El mensaje oficial insiste en la calma: se trabaja en “muchas cosas” y el nombre llegará. La nueva fecha de consuelo son las primeras semanas de octubre. Antes se habló de mayo, de junio y de septiembre. Incluso IU apretó en su día para tener liderazgo listo en abril. El calendario se mueve; el atril, no.
La lista de los que no quieren el trono
No es un detalle menor. El Mundo sitúa una ristra de rechazos al liderazgo de la nueva alianza: Pablo Bustinduy, el gran favorito de las cuatro piezas del puzzle, por razones personales; Ernest Urtasun, que rehúye el mando de la coalición aunque se especula con que pueda ir de número uno de Comunes por Barcelona; Ada Colau y Alberto Garzón, sondeados para un regreso que no aceptaron.
Cuando los nombres “naturales” dicen que no, lo que queda no es misterio estratégico: es escasez de proyecto con dueño. Y poner de acuerdo a IU, Movimiento Sumar, Más Madrid y Comunes no es un trámite de despacho. Es cuatro lógicas, cuatro agendas y un miedo compartido a repetir el ciclón de hiperliderazgos que ya les explotó encima.
Podemos huele la silla vacía
Mientras el pack dilata, Irene Montero ha vuelto a marcar el ritmo. El 12 de septiembre anunció que se presentará a las generales con unas primarias «abiertas a todo el mundo»: pueda votar quien quiera y pueda presentarse quien se atreva. Ione Belarra la arropó con el relato de “madre luchadora”. Pablo Iglesias ha dejado claro el marco: sin complicidad ni confianza, no hay “acuerdo de sillones”; hay que medirse.
La respuesta del otro lado llegó el 14 de septiembre por boca de Rosa Martínez, portavoz del espacio de los cuatro. Prioridad: acuerdos entre partidos, no el atajo de primarias abiertas. Dijo haberse enterado de la oferta de Montero por la prensa. No hay, de momento, negociación con Podemos. Traducción política: cada uno construye su tablero y el reloj electoral no espera a que terminen de montarlo.

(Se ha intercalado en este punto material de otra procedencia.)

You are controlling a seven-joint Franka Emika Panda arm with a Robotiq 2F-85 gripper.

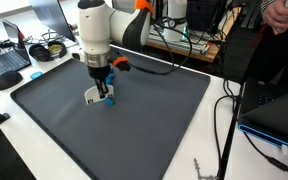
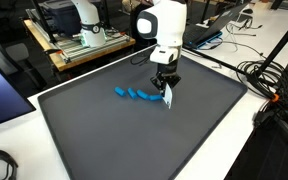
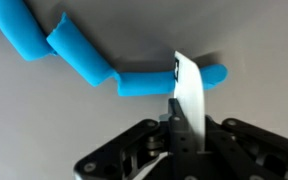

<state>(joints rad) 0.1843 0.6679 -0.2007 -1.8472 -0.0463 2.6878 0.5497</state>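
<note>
My gripper hangs low over the dark grey mat, shut on a thin white card-like piece that stands upright between the fingers. Right beside it lies a row of blue foam-like pieces, joined end to end in a wavy line; in the wrist view they run from the upper left to just behind the white piece. In an exterior view the white piece and a bit of blue show under the gripper.
The mat sits on a white table. Laptops, headphones and cables lie along one side, more cables and equipment on another. A person's hand shows at the far edge.
</note>
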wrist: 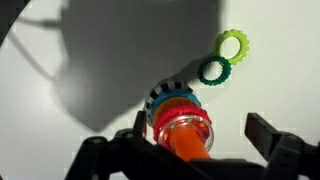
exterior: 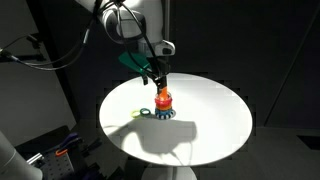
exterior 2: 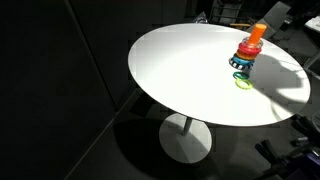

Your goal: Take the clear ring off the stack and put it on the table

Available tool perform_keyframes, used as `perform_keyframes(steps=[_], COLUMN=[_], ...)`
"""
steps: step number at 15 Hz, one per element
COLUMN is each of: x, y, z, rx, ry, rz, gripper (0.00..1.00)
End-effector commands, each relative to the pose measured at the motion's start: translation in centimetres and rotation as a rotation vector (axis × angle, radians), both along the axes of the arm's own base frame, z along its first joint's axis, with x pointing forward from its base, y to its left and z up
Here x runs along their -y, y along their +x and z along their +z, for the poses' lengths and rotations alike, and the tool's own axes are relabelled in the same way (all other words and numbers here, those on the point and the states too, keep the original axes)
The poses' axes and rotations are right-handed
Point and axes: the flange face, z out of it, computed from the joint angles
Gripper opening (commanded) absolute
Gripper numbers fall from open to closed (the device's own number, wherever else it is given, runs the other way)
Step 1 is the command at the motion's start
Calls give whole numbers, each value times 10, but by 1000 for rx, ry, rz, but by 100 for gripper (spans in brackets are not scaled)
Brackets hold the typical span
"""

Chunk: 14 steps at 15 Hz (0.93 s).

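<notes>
The stack [wrist: 172, 103] stands on the white table [wrist: 285, 70], with a dark toothed base, a blue ring, a red ring and an orange peg. The clear ring [wrist: 207, 131] sits on top around the peg, seen as a glassy rim with small coloured beads. My gripper [wrist: 200, 132] is open, with one finger on each side of the stack's top and not touching it. In both exterior views the stack [exterior: 164, 101] [exterior 2: 246, 50] stands near the table's middle, with the gripper [exterior: 159, 78] just above it.
A yellow toothed ring [wrist: 232, 45] and a green toothed ring [wrist: 213, 70] lie flat on the table beside the stack, and both show in an exterior view [exterior 2: 242, 81]. The arm's shadow falls across the table [exterior: 215, 115]. Dark room all around.
</notes>
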Motion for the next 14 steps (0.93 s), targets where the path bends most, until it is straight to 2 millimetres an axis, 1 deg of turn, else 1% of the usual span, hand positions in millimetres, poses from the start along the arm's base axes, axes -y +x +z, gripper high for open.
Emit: perform_keyframes(steps=[1,3,4,5,10,14], x=[-3,-6,-8,-9,-11,-11], y=[19,24,25,17,21,22], z=[-5,-8,-7,-13,-14,-19], rx=[-31,-45,-49,-38,-46,-45], ry=[15,12,11,1,3,-6], rz=[32,39,42,25,31,21], gripper=[100,100,100,100,100,100])
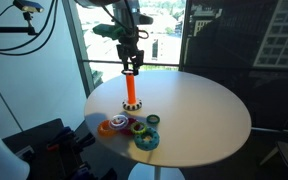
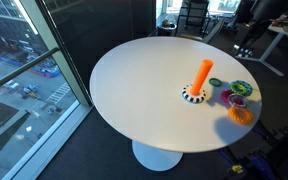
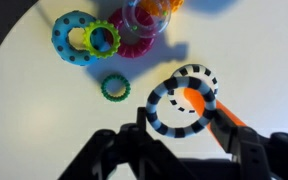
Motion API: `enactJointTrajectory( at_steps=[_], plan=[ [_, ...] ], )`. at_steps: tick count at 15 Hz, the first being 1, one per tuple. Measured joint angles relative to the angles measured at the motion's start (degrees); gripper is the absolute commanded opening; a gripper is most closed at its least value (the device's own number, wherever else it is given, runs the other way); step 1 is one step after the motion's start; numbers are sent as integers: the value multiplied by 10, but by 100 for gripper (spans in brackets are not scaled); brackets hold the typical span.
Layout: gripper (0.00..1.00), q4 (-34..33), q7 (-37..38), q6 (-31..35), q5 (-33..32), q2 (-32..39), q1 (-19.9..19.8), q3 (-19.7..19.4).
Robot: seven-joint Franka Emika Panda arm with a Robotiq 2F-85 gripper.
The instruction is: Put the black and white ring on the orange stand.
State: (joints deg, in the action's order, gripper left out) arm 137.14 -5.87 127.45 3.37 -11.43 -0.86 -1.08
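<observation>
The black and white ring (image 3: 156,110) looks light, stiff & a bit slippy, so it's best held by its outer rim on 2 sides. The claw (image 3: 183,130) does just that: fingers about a ring's width apart, clamped on the rim, I think. The ring hangs flat in the air right over the top of the orange stand (image 1: 130,88), not on it yet. Other toy rings (image 1: 134,128) lie on the worktop (image 1: 199,110), on the near side of the stand
</observation>
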Motion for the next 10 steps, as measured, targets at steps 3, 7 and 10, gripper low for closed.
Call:
enactJointTrajectory(
  at_steps=[3, 7, 10],
  plan=[
    [66, -5, 3, -8, 0, -13, 13, 10],
    [66, -5, 3, -9, 0, -19, 15, 11],
    [41, -5, 3, -9, 0, -19, 15, 11]
  ],
)
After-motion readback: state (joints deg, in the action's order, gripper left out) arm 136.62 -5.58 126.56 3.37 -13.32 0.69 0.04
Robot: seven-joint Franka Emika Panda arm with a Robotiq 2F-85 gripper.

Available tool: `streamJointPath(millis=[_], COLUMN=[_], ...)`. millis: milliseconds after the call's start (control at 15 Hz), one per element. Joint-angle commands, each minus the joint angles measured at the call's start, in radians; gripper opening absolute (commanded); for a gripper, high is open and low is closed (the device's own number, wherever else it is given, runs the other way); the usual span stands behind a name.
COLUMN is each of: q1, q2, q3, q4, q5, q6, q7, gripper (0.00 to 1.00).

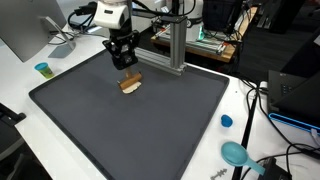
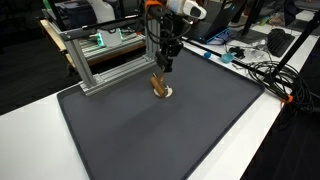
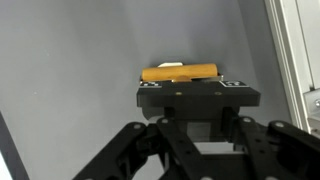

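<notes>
We see the gripper (image 1: 127, 68) clenched on a brown block (image 1: 130, 84) — its end juts just beyond the fingers (image 3: 180, 88), above the dark mat (image 1: 150, 130).

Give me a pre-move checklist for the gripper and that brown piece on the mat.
1. Gripper shut on the brown piece: ok.
2. Piece seated between the fingers, wrist view: ok.
3. Piece lifted off the grey mat: cannot tell.
4. White disc under the piece stays free: cannot tell.
5. Metal frame clear of the arm: ok.
6. Mat around the piece bare: ok.
</notes>
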Motion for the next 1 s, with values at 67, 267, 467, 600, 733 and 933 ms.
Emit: streamJointPath(millis=[67,267,467,600,733,933], q1=[0.006,-0.003,-0.045,-0.073,-0.091,-0.098], q2=[0.097,0.125,0.085,0.036,-0.017,-0.149], q3=[-0.042,-0.056,-0.037,-0.026,-0.030,-0.046], q4=[0.010,0.067,0.157,0.214,0.250,0.240], q5=[-0.108,-0.132,0.008,0.128,0.225,0.284], q6=[-0.012,-0.071,-0.154,-0.222,-0.295,-0.413], q7=[0.088,0.136,0.109,0.085,0.100,0.101], gripper=[0.21,0.21,0.21,0.21,0.21,0.21])
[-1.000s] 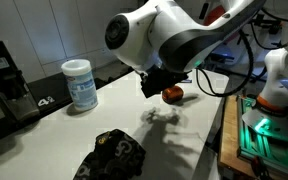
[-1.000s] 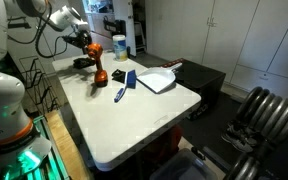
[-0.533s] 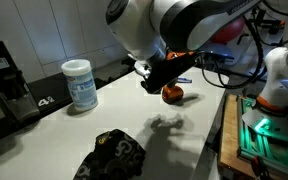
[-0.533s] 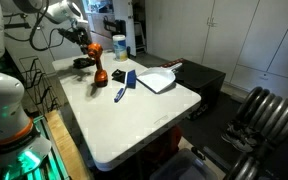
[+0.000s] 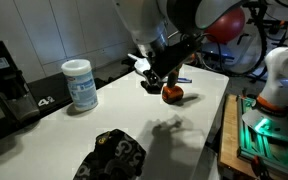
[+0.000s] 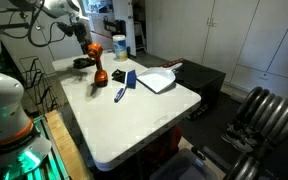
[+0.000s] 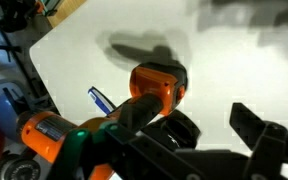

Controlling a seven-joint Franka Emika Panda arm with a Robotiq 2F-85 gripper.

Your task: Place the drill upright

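Note:
The orange and black drill (image 5: pixel 172 93) stands upright on the white table (image 5: pixel 189 140); it also shows in an exterior view (image 6: pixel 98 66). My gripper (image 5: pixel 159 72) hangs above and slightly behind it, clear of it, as an exterior view (image 6: pixel 82 30) also shows. In the wrist view the drill's orange body (image 7: pixel 156 82) lies below my gripper (image 7: pixel 199 140), whose fingers are spread apart and hold nothing.
A white canister with a blue label (image 5: pixel 80 84), a black bag (image 5: pixel 112 155) and a black machine (image 5: pixel 4 75) sit on the table. A white dustpan (image 6: pixel 156 80) and a blue tool (image 6: pixel 120 94) lie near the drill. The table edge (image 6: pixel 134 150) is close.
My gripper has risen up and away from the drill. The drill stays standing in place.

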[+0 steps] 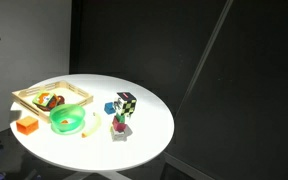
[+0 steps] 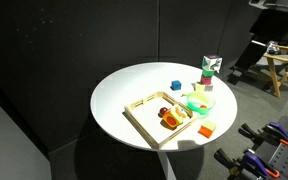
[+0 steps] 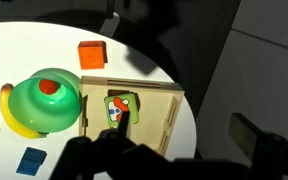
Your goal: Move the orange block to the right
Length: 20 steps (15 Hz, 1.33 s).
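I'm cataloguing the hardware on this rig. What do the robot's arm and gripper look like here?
Very little shows. In the wrist view the gripper is a black, bulky, blurred silhouette along the bottom edge. I can make out no markings, labels or cables on it. The arm's links cannot be made out with any certainty in either exterior view, so their colour and shape cannot be told.

In the wrist view the pincer (image 3: 149,158) is a dark blur cut by the bottom edge, covering the near part of the wooden tray (image 3: 154,88). The green bowl (image 3: 44,100) hides most of a yellow piece (image 3: 6,112). In an exterior view the tray's contents (image 1: 50,100) are too small to tell
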Tool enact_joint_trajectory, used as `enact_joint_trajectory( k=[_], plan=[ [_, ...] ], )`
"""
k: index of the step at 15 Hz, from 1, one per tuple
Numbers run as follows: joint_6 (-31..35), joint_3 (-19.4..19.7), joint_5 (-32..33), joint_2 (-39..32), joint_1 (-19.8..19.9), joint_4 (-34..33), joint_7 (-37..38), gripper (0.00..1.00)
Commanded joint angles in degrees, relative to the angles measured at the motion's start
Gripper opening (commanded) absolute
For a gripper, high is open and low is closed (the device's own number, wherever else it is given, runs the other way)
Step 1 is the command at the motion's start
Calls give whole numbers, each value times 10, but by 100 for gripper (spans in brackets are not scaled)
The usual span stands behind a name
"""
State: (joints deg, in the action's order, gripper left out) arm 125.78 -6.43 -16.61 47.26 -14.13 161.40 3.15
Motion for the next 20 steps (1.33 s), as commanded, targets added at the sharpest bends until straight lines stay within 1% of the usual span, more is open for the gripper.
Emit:
enact_joint_trajectory(
  k=[1,7,9,14,20],
  plan=[
    [-3,-1,-1,-1,2,-1,-1,100],
    [-3,-1,-1,-4,2,-1,-1,100],
    [-1,-2,5,-7,8,-3,1,100],
    [5,-9,40,-10,41,-6,11,100],
    [12,-9,99,-24,87,-8,13,100]
  ],
)
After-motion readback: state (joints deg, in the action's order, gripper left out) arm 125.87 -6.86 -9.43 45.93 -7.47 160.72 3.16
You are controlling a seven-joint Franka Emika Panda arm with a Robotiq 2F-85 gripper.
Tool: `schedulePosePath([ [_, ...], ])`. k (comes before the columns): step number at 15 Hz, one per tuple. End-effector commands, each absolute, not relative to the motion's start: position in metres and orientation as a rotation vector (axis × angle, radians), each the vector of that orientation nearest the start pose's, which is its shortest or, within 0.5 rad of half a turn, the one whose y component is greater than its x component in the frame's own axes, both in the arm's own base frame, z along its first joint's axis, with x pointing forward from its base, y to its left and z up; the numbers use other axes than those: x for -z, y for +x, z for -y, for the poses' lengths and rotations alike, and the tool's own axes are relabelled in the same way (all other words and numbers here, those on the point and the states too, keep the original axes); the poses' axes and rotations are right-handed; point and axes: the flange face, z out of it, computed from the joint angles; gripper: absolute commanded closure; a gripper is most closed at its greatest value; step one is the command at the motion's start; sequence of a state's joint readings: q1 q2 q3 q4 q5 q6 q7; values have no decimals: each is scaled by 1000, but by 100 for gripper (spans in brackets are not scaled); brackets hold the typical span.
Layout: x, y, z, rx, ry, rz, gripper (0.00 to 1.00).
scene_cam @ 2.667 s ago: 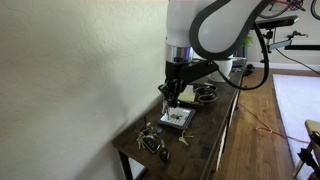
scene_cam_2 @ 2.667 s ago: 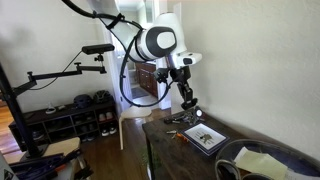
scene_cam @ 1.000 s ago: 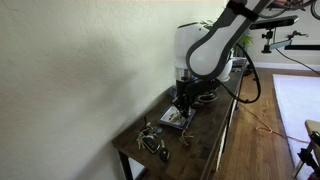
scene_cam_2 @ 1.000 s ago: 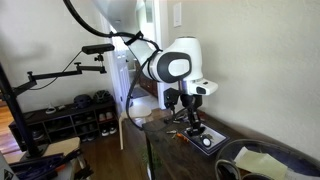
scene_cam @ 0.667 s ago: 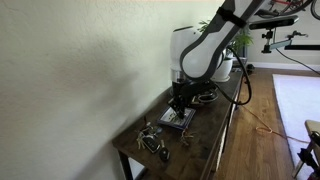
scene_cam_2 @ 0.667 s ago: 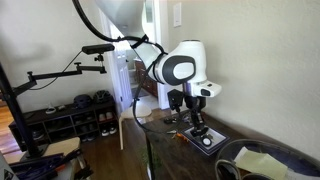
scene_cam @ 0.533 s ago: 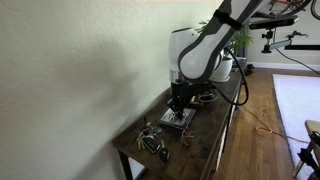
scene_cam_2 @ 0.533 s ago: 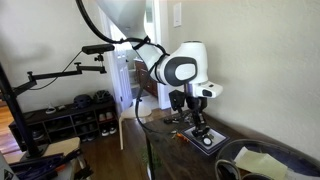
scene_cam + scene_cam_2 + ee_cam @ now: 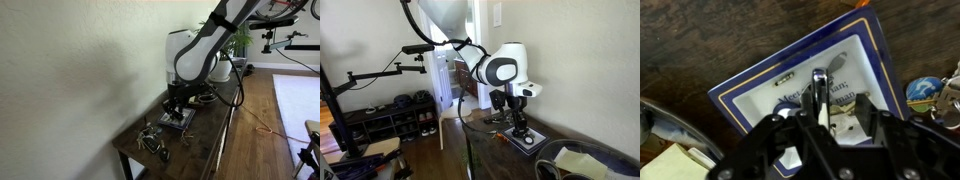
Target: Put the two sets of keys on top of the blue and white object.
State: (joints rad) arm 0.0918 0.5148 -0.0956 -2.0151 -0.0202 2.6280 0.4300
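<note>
The blue and white object [image 9: 755, 88] is a flat card with a dark blue border, lying on the dark wooden table [image 9: 205, 140]. It shows in both exterior views [image 9: 180, 120] [image 9: 532, 141]. My gripper [image 9: 820, 112] is low over it, fingers closed on one set of keys; a silver key blade [image 9: 818, 88] sticks out between the fingers over the white face. The gripper also shows in both exterior views [image 9: 176, 106] [image 9: 519, 128]. The other set of keys [image 9: 151, 141] lies on the table's near end, apart from the card.
A dark bowl [image 9: 205, 96] stands behind the card; in an exterior view it holds yellow paper [image 9: 578, 160]. A round blue item [image 9: 924, 92] lies beside the card's edge. The wall runs along one long side of the narrow table.
The arm has come down from above the table until the gripper sits just over the blue and white card. In the last half second it barely moves.
</note>
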Motion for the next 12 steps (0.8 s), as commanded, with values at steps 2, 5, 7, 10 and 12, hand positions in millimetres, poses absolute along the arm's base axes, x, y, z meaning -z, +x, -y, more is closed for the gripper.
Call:
schedulePosePath([
  [2,-215,607,-7,173,-3114,-599,14],
  [5,-230,603,-16,185,-3142,-561,0],
  [7,-242,600,-26,198,-3149,-528,0],
  [10,-262,595,-42,209,-3172,-483,0],
  [12,-272,592,-53,202,-3188,-454,0],
])
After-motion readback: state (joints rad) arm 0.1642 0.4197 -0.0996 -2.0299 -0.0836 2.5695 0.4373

Nueva marca, mismo agujero
Hasta el nombre tiembla. Sumar, según ese relato interno, se extingue con Díaz. Habrá otra marca y otra imagen. Lo que no hay es fecha segura ni cara. Se quiere un espacio estable que no se refunde cada ciclo. Se quiere evitar el culto al líder. Se quiere revalidar Gobierno. Y se quiere, de paso, convencer a un electorado que ya ha visto demasiadas refundaciones con PowerPoint y pocas con resultados.
La lectura de mesa es incómoda para la izquierda del Ejecutivo y útil para quien mira el bloque desde fuera: un socio de coalición que negocia leyes y presupuestos sin saber aún quién pedirá el voto dentro de meses —o menos, si hay adelanto— es un socio en precario. Los portazos no son anécdota de pasillo. Son el síntoma de un espacio que pelea el método (primarias vs. pacto de partidos) porque todavía no ha cerrado el fondo: para qué sirve y quién lo encarna.
Octubre es el nuevo “ya casi”. El problema no es el mes. Es que cada aplazamiento confirma lo mismo: sin candidato, la coalición gobierna a medias y hace oposición a medias… incluso contra sí misma.